- Время уже восемь. Куда это запропастились харчи?
- А мне как раз со вчерашнего дня, с двенадцати часов жрать хочется, буркает Ламюз. Его глаза увлажняются от голода, а щеки багровеют, словно их мазнули краской.
С каждой минутой недовольство растет.
- Плюме, наверно, опрокинул себе в глотку мою флягу вина, да еще и другие; нализался и где-нибудь свалился пьяный.
- Определенно и наверняка, - подтверждает Мартро.
- Мерзавцы! Вши проклятые, эти нестроевые! - рычит Тирлуар. - Ну и поганое отродье! Все до одного пропойцы и бездельники! Лодырничают по целым дням в тылу и не могут даже поспеть вовремя. Эх, был бы я хозяином, послал бы я их всех в окопы на наше место, и пришлось бы им попотеть! Прежде всего я бы приказал: каждый во взводе по очереди будет поваром. Конечно, кто хочет... и тогда...

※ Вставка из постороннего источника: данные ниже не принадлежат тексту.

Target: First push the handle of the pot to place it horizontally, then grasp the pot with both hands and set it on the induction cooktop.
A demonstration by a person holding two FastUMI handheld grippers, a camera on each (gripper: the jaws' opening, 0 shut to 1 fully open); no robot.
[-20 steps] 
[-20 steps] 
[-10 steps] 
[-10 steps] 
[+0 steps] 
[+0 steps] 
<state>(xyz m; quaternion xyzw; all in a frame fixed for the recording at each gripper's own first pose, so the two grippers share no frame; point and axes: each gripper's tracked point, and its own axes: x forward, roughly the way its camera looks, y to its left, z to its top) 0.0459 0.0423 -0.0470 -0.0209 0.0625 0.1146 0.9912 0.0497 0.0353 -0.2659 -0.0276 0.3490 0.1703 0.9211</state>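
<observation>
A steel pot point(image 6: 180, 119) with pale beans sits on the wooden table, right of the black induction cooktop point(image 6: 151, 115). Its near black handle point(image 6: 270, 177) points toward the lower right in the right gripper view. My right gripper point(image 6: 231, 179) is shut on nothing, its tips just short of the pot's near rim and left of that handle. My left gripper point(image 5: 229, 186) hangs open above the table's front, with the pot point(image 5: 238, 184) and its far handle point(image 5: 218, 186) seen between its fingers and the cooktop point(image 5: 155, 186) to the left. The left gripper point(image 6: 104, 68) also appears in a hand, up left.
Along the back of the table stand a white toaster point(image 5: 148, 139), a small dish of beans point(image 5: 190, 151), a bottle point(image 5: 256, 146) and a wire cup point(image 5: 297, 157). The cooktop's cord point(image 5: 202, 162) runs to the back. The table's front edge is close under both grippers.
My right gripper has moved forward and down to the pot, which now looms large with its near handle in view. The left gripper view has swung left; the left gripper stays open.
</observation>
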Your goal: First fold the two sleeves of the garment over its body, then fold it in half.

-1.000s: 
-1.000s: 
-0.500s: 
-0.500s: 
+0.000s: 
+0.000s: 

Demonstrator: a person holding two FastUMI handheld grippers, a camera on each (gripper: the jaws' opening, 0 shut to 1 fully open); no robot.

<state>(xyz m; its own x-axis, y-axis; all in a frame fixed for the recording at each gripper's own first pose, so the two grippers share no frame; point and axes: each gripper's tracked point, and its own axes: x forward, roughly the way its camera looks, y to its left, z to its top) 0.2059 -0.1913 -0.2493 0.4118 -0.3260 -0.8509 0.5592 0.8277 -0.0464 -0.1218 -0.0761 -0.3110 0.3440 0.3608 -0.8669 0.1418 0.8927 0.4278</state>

- А я уверен, - орет Кокон, - что это сукин сын Пепер задерживает других. Он делает это назло, да и не может утром продрать глаза, бедняга! Он должен проспать непременно десять часов в своей блошатой постели! А то этому барину целый день будет лень рукой шевельнуть!
- Я б им показал! - ворчит Ламюз. - Будь я там, они б у меня живо повскакали с постели. Я бы двинул их сапогом по башке, схватил бы их за ноги...
- На днях, - продолжает Кокон, - я высчитал: он ухлопал семь часов сорок семь минут, чтобы добраться сюда с тридцать первого пункта. А на это пяти часов за глаза довольно.
Кокон - человек-цифра. У него страсть, жадность к точным числам. По любому поводу он старается добыть статистические данные, собирает их, как терпеливый муравей, и преподносит их всем, кто хочет его послушать. Сейчас он пускает в ход цифры, словно оружие; его сухонькое личико - сочетание углов и треугольников с двойным кольцом очков - искажено злобой.
Он становится на ступеньку для стрельбы, оставшуюся с тех времен, когда здесь была первая линия, и яростно высовывает голову поверх бруствера. При свете косых холодных лучей поблескивают стекла его очков, и капля, висящая на кончике носа, сверкает, как алмаз.
- А Пепер?! Ну и ненасытная утроба! Прямо не верится, сколько кило жратвы он набивает себе в брюхо за один только день!
Дядя Блер "кипит" в своем углу. Его седоватые свисающие усищи, похожие на костяную гребенку, дрожат.
- Знаешь? Там, на кухне, все они дрянцо на дрянце. Их зовут: "Ни черта, Ни черта, Ни хрена и Компания".
- Форменное дерьмо, - убежденно говорит Эдор и вздыхает. Он лежит на земле с полуоткрытым ртом; у него вид мученика; тусклым взглядом он следит за Пепеном, который снует взад и вперед, словно гиена.